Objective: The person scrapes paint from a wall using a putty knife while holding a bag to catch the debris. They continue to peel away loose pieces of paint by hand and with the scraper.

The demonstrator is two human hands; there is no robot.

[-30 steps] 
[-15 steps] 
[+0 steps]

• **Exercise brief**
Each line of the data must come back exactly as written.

• **Solution below**
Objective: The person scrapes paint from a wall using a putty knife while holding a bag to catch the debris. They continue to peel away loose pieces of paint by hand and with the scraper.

The demonstrator is two human hands; there is no robot.

[-30 steps] 
[-15 steps] 
[+0 steps]

The output is complete as shown.